Не верил Драгоманов и в его хождение в народ, в пропаганду на Подоле, в Кириловке и под Каневом, о которой сейчас пишут в каждой биографии поэта советские историки литературы, но которая сплошь основана на домыслах. Кроме кабацких речей о Божией Матери, никаких образцов его пропаганды не знаем. Достойна развенчания и легенда о его антикрепостничестве. Дворовый человек, чье детство и молодость прошли в унизительной роли казачка в барском доме, не мог, конечно, питать теплых чувств к крепостному строю. Страдал и за родных, которых смог выкупить из неволи лишь незадолго до смерти. Но совершенно ошибочно делать из него, на основании этих биографических фактов, певца горя народного, сознательного борца против крепостного права. Крепостной крестьянин никогда не был ни героем его произведений, ни главным предметом помыслов. Ничего похожого на некрасовскую «Забытую деревню» или на «Размышления у парадного подъезда» невозможно у него найти. Слово «панщина» встречается чрезвычайно редко, фигуры барина-угнетателя совсем не видно и вся его деревня выглядит не крепостной. Люди там страдают не от рабства, а от нечастной любви, злобы, зависти, от общечеловеческих пороков и бедствий. Тарасу Григорьевичу суждено было дожить до освобождения крестьян. Начиная с 1856 года, вся Россия только и говорила, что об этом освобождении, друзья Шевченко, кирилло-мефодиевцы, ликовали; один он, бывший «крипак», не оставил нам ни в стихах, ни в прозе выражения своей радости.
Не было у него и связей с русскими революционными демократами; он, попросту, ни с кем из них не был знаком, если не считать петрашевца Момбелли, виденного им, как-то раз, на квартире у Гребенки. Да и что представляли собой революционные демократы того времени? Мечтатели, утописты, последователи Фурье и Сэн-Симона, либо только что нарождавшиеся поборники общинного социализма. Найдите в литературном наследии Шевченко хоть какой-нибудь след этих идей. Даже причастность его к Кирилло-Мефодиевскому Братству, послужившая причиной ареста и ссылки, была более случайной, чем причастность Достоевского к кружку Петрашевцев.
Но если не социалист и не «революционный демократ», то гайдамак и пугачевец глубоко сидели в Шевченко. В нем было много злобы, которую поэт, казалось, не знал на кого и на что излить. Он воспитался на декабристской традиции, называл декабристов не иначе, как «святыми мучениками», но воспринял их якобинизм не в идейном, а в эмоциональном плане.

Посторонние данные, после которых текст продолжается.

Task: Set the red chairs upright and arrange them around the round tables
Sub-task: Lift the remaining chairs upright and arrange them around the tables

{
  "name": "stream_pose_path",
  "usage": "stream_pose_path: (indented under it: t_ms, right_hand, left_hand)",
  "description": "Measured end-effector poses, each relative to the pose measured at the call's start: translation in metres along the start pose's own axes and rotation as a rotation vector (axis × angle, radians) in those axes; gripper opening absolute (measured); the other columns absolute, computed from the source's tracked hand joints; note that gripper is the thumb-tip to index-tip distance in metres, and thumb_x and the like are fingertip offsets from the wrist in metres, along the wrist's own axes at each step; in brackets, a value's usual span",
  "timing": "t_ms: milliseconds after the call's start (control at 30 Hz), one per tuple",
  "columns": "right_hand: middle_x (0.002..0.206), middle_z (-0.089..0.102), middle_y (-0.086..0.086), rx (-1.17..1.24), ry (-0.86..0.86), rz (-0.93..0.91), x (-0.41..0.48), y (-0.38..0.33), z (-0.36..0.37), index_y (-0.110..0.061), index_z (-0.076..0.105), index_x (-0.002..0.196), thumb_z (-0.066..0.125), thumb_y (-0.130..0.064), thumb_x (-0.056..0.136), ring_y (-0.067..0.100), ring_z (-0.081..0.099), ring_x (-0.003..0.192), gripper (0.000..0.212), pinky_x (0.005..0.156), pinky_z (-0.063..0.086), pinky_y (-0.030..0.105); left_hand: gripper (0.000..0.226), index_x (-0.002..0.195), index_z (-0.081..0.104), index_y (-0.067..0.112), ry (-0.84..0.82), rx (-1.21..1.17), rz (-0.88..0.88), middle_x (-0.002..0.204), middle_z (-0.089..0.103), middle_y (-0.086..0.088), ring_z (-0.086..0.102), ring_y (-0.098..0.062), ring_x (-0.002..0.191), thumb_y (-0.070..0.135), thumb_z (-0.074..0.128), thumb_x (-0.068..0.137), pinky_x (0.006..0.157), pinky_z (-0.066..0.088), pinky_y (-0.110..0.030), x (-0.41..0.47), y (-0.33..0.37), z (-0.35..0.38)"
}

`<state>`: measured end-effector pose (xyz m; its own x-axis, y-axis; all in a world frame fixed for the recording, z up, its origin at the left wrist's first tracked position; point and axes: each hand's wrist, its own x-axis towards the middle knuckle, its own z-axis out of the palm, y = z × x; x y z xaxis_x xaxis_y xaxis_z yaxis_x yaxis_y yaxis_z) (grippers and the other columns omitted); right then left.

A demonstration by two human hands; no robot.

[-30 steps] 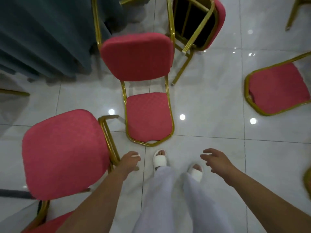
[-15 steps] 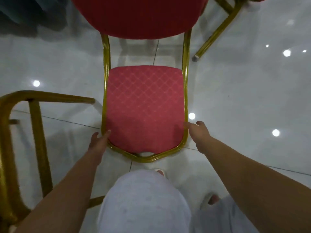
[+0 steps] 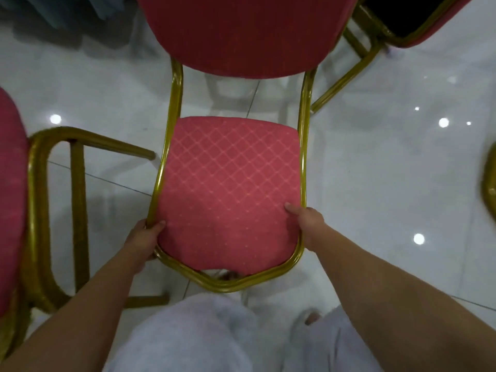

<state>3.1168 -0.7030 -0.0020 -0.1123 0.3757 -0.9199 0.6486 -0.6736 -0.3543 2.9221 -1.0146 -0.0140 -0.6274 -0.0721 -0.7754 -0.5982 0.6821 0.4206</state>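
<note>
The glossy white tiled floor (image 3: 389,170) shows thin grout lines and round spots of reflected light, one of them off to the outer side of the right hand (image 3: 308,224). Between the fingers (image 3: 158,225) of the left hand (image 3: 142,237) and those of the right, both gripping it, is a red chair (image 3: 230,178); whether its gold frame touches the tiles cannot be told. Outward of the left fingers a tipped chair (image 3: 77,210) lies with its gold legs sideways. Beyond the right fingers, a third chair (image 3: 349,76) sets one leg tip on the floor. Far beyond the left fingers, teal cloth (image 3: 67,14) hangs to the tiles. Behind the right wrist stands a white slipper (image 3: 308,318).
</note>
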Motion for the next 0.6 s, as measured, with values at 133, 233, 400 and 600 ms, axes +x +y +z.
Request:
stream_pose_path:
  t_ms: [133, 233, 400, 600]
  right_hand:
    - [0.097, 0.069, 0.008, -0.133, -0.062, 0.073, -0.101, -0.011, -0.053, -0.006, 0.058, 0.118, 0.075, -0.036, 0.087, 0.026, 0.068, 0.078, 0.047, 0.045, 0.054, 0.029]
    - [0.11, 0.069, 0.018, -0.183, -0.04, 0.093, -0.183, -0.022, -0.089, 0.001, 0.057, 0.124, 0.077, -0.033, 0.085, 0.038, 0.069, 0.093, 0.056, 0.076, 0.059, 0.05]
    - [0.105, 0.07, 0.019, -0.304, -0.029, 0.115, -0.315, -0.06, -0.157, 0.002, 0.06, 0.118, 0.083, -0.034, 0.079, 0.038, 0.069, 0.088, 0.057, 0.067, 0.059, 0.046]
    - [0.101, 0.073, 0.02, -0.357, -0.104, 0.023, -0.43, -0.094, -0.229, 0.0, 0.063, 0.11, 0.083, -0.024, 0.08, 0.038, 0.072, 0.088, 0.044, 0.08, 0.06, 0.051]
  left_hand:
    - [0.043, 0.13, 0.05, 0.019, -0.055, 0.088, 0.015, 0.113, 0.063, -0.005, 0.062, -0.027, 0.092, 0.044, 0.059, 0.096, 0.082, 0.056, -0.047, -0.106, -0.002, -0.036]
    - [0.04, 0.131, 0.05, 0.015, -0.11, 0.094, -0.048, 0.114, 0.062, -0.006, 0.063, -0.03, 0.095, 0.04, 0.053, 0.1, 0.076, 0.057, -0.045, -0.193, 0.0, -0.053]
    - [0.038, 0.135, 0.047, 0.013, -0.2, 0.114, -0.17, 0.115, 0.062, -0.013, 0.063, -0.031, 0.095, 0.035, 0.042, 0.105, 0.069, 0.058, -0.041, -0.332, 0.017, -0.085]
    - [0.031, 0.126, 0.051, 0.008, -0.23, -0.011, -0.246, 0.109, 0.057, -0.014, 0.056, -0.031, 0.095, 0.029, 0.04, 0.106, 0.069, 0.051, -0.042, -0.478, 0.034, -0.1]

Ни об их конституциях, ни о преобразовательных планах ничего, конечно, не знал; не знал и о вдохновлявшей их западно-европейской идеологии. Знал только, что это были люди, дерзнувшие восстать против власти, и этого было достаточно для его симпатий к ним. Не в трактатах Пестеля и Никиты Муравьева, а в «цареубийственных» стихах Рылеева и Бестужева увидел он свой декабризм.
В этом плане и воздавал он дань своим предшественникам.
Особенно сильно звучит у него нота «на царя!».
Здесь мы вряд ли согласимся с оценкой Драгоманова, невысоко ставившего такую продукцию поэта. С литературной точки зрения, она в самом деле не заслуживает внимания, но как документ политического настроения, очень интересна.
Драгоманов судил о Шевченко с теоретических высот европейского социализма, ему нужны были не обличения «неправд» царей на манер библейских пророков, а протест против политической системы самодержавия. Шевченко не мог, конечно, подняться до этого, но духовный его «якобинизм» от этого не умаляется.
На русскую шестидесятническую интеллигенцию стихи его действовали гораздо сильнее, чем методические поучения Драгоманова. Он — образец революционера не по разуму, а по темпераменту.
Кроме «царей», однако, никаких других предметов его бунтарских устремлений не находим. Есть один-два выпада против своих украинских помещиков, но это не бунт, а что-то вроде общественно-политической элегии.